Operators inspect virtual machines through instance view, activity logs, boot diagnostics, Azure Monitor metrics, guest logs, update status, backup jobs, and extension state. Common work includes resizing, deallocating, patching, attaching disks, rotating credentials, reviewing network exposure, and documenting ownership. Automation should tag VMs by environment, cost center, backup criticality, and shutdown policy. Troubleshooting often requires both Azure control-plane checks and guest OS investigation. Good runbooks explain how to access the VM safely, what changes require approval, and how to recover if an extension, patch, disk, or network change fails. The strongest runbooks name the owner, the expected state, and the command evidence required after each change.

Common mistakes

  • Leaving SSH or RDP open to the internet because it was convenient during migration testing.

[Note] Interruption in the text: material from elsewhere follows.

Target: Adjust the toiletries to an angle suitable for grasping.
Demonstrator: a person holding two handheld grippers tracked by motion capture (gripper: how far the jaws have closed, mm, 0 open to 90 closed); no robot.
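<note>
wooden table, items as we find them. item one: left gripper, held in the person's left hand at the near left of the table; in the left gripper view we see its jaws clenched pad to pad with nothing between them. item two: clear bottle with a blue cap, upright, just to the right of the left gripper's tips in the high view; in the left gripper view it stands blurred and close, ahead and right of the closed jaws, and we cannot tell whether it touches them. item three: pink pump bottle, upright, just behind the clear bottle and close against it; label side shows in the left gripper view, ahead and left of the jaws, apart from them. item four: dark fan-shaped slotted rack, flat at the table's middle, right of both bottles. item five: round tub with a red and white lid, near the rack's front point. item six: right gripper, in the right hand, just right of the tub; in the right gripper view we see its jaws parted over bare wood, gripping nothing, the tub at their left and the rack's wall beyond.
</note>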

  • Stopping the OS but not deallocating the VM, then wondering why compute charges continue.
  • Resizing or rebooting a stateful production VM without confirming application failover or maintenance windows.
  • Assuming Azure backs up every VM automatically without assigning and testing a backup policy.
  • Embedding secrets in custom data, scripts, or images instead of using managed identity and Key Vault.